New Service Requirements

Up until then, the principle of it being purely a reference library also applied to the Institute’s own researchers. Borrowing volumes, as in taking them off site—that was fundamentally not how the library worked. But the rules put in place with the pandemic called for people to stay away unless in urgent need, and the stance on borrowing had to be revisited. A library loan process was quickly set up that allowed borrowing up to ten volumes at a time to work with from home.

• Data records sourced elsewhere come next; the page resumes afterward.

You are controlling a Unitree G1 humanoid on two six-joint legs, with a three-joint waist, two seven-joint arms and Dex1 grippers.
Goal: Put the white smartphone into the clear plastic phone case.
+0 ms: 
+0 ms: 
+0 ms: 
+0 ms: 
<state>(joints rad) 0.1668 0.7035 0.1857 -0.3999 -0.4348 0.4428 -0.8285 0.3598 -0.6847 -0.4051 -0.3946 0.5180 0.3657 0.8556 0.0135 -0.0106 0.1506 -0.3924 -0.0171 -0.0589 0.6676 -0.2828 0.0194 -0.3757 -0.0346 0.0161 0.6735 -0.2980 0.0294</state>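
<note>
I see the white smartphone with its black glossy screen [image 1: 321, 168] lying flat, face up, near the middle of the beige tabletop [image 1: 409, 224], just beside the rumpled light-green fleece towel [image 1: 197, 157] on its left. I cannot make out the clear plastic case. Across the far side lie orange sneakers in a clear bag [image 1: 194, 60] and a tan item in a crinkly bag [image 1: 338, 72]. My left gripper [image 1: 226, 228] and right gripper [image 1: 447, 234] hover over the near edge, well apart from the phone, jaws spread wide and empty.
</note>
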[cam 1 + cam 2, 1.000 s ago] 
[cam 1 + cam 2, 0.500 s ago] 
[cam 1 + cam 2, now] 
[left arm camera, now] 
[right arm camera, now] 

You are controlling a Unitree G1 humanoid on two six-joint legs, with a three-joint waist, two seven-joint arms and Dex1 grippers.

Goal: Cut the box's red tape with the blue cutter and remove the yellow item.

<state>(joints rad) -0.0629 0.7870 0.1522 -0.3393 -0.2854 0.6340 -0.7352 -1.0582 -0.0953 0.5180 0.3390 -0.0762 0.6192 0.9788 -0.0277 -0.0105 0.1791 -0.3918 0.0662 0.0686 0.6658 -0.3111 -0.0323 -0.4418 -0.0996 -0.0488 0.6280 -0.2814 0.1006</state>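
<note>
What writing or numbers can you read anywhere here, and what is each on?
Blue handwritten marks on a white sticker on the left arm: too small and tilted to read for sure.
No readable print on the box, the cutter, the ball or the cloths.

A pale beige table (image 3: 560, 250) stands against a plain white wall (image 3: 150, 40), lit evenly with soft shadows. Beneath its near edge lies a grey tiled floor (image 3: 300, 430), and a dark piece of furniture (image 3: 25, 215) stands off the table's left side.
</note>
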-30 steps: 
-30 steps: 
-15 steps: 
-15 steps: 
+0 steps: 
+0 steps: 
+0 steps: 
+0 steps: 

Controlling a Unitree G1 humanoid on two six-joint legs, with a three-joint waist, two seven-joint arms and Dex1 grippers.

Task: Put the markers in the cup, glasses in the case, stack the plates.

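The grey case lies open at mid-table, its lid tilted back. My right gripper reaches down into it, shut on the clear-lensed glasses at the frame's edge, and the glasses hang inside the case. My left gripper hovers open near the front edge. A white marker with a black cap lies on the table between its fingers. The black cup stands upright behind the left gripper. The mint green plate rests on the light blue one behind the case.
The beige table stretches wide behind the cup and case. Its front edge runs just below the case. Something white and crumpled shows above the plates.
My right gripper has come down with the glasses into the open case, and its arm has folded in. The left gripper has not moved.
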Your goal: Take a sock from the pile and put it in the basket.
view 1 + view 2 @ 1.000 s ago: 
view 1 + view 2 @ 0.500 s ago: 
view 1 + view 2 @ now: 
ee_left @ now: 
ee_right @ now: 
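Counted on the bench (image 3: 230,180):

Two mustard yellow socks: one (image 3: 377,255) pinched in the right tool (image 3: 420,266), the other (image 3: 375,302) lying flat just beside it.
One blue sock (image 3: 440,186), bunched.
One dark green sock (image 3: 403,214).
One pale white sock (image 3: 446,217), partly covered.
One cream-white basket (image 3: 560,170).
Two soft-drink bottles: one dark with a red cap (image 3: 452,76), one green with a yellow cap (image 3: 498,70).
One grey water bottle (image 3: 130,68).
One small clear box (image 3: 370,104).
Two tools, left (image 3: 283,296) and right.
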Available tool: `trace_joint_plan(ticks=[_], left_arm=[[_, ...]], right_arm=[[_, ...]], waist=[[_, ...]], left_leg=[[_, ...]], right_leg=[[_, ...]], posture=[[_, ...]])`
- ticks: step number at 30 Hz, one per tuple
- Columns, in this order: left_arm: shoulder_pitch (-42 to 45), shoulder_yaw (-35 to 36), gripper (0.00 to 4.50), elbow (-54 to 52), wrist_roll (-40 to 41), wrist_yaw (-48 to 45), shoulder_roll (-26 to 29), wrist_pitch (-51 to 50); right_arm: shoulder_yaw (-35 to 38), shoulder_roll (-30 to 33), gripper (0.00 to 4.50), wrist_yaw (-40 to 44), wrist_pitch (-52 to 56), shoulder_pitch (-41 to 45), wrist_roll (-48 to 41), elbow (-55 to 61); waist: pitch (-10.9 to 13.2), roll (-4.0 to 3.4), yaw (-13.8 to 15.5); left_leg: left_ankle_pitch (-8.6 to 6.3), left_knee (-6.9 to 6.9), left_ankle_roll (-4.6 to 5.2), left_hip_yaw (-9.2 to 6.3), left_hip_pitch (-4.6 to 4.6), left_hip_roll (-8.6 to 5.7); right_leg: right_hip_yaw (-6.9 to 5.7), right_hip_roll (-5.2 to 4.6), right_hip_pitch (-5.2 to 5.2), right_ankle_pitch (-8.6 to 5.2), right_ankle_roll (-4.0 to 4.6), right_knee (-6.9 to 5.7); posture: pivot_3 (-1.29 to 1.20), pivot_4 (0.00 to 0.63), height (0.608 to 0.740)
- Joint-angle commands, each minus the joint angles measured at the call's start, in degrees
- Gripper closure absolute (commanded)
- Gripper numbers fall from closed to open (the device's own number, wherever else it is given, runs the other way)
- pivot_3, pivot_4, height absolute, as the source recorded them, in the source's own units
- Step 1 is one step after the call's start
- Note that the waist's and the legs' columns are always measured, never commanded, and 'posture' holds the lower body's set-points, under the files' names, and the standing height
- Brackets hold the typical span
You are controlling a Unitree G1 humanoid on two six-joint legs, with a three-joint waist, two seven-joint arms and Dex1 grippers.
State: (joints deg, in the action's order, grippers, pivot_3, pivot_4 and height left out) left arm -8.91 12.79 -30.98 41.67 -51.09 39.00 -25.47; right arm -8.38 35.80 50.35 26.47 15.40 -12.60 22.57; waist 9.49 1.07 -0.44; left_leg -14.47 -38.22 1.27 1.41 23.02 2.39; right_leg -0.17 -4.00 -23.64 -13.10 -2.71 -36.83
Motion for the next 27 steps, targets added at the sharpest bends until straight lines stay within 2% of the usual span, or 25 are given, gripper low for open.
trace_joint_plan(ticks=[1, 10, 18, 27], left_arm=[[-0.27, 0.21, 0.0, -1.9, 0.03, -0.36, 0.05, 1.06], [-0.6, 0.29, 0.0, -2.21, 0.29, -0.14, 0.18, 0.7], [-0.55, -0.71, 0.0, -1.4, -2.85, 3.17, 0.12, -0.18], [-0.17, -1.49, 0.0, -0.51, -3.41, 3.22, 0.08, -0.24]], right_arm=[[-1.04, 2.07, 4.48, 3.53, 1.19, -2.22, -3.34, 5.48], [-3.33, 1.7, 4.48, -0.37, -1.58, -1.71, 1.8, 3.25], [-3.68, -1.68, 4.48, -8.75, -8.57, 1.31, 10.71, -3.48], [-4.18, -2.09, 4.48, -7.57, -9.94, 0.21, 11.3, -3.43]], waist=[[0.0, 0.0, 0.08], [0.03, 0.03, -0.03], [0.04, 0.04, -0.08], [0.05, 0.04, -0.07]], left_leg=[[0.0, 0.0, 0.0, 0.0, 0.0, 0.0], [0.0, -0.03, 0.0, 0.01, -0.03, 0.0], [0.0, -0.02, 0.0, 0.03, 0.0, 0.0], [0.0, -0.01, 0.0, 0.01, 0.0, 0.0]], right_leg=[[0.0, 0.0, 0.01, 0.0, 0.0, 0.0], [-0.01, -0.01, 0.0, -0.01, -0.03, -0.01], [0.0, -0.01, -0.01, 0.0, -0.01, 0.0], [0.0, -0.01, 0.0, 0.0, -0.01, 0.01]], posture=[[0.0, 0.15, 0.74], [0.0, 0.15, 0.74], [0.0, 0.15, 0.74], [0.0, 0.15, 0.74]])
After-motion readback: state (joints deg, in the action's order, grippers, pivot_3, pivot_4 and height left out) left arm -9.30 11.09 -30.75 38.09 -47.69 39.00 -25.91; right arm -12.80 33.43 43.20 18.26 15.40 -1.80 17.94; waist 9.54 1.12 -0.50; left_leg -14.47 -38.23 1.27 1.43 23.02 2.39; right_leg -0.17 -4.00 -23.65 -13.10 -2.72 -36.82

And it was inescapable that the library’s electronic offerings would have to grow. Says Holland, “After the publishers helped us through the first lockdown by generously expanding access to their electronic publications and databases, over the course of 2020 we acquired digital editions of more than 2,000 monographs and a plethora of additional database licenses.”

The team, of approximately twenty staff members, has met the new demands with action and skilled problem-solving. “We are the laboratory our researchers need to be creative and productive, so we have to do everything we can to let that research happen.”

Digital Transformation

The librarians have already been working for quite some time to digitally transform the realm of information management and transfer. This includes both the acquisition and cataloguing of media as well as configuring ways to access it. “Legal knowledge doesn’t become obsolete,” as Holland puts it. “Even if acquiring digital publications unburdens us in terms of shelf space, we have to proceed cautiously and make sure the digital data and media are still available to researchers far down the line and there are no holes in the reserves.”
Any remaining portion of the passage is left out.